EXERCISE BRIEF »
The line containing "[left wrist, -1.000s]" marks where copying starts, so set down that line and each one after it exactly, through the end of the records.
--- EXTRACTED ENTRIES Enclosed Below ---
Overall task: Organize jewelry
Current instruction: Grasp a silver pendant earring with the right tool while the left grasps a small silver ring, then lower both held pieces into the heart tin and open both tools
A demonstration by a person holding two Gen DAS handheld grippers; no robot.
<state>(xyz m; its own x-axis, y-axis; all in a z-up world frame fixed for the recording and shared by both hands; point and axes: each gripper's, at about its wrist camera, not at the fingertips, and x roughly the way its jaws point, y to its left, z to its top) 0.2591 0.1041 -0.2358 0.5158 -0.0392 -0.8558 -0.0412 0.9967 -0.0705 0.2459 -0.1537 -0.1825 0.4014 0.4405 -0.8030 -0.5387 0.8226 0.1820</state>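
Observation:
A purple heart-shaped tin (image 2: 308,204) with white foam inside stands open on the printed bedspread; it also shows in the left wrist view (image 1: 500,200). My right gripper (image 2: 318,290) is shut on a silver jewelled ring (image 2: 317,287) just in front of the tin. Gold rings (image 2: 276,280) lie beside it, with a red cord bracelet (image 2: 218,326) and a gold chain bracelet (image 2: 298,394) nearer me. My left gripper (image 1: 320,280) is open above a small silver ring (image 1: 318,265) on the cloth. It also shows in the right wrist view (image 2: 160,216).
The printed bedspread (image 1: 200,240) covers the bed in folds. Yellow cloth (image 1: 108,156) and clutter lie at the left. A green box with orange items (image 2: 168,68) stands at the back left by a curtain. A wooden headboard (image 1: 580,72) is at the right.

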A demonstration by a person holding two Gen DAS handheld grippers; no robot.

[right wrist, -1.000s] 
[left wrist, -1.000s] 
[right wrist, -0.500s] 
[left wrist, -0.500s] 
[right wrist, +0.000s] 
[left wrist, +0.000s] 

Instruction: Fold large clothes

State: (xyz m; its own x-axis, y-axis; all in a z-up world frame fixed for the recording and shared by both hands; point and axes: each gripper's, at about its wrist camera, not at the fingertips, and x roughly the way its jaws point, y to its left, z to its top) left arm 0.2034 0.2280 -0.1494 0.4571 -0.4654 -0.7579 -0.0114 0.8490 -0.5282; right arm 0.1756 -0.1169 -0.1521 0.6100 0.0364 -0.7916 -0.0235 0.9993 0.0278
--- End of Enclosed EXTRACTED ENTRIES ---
ANSWER BOX »
[left wrist, -1.000s] 
[right wrist, -0.500s] 
[left wrist, -0.500s] 
[right wrist, +0.000s] 
[left wrist, +0.000s] 

Instruction: Fold large clothes

State: (xyz m; its own x-axis, y-axis; all in a z-up world frame fixed for the recording and shared by both hands; point and axes: each gripper's, at about its wrist camera, not at the fingertips, and x roughly the way its jaws point, y to its left, z to its top) left arm 0.2034 0.2280 -0.1494 0.4571 -0.4654 -0.7579 -0.0114 0.8490 -0.5282; right arm 0.1756 -0.1169 -0.1521 0.6100 0.0364 -0.7916 -0.0235 0.9993 0.0278

This exercise is finished.